* [Exercise brief]:
Find each line below containing the word "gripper" and copy it.

* [Data extract]:
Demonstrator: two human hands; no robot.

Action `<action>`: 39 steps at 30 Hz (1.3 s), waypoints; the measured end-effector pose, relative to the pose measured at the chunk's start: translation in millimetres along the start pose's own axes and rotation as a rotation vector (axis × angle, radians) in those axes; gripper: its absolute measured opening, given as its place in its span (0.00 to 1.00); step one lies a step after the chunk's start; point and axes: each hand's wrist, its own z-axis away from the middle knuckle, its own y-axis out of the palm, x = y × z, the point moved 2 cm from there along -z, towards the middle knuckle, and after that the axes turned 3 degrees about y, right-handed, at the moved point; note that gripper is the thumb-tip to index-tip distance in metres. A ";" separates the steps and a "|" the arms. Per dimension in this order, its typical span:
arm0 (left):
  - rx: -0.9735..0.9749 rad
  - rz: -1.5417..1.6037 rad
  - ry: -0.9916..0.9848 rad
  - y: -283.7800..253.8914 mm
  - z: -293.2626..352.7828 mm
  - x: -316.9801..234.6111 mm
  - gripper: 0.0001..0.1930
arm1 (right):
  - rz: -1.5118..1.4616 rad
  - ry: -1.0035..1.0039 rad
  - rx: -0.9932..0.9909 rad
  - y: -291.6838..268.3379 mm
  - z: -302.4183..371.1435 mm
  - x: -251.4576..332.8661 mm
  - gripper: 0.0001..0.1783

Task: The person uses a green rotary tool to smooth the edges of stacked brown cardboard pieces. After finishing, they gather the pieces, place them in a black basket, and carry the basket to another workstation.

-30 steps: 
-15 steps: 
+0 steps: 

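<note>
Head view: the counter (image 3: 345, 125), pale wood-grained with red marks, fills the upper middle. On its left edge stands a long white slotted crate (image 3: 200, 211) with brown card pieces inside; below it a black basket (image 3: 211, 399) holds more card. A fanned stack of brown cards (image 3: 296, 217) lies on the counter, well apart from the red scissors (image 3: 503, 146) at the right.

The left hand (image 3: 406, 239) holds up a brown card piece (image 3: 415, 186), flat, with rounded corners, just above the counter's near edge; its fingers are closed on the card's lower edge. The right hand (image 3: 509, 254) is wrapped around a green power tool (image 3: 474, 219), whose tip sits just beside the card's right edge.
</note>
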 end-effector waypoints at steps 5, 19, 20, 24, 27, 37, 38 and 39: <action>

* [Task response]:
Action `<action>`: 39 steps at 30 Hz (1.3 s), waypoints; the measured end-effector pose, relative to the pose measured at the chunk's start: translation in millimetres along the start pose's own axes and rotation as a rotation vector (axis × angle, radians) in those axes; gripper: its absolute measured opening, given as its place in its span (0.00 to 1.00); step one lies a step after the chunk's start; point and axes: each hand's wrist, its own z-axis away from the middle knuckle, its own y-axis out of the palm, x = y × z, the point moved 2 cm from there along -z, towards the middle knuckle, and after that the axes turned 3 degrees about y, right-handed, at the moved point; note that gripper is the thumb-tip to index-tip distance in metres. A ";" separates the steps and a "|" the arms. Per dimension in this order, its typical span:
  - gripper: 0.0001..0.1930
  - gripper: 0.0001..0.1783

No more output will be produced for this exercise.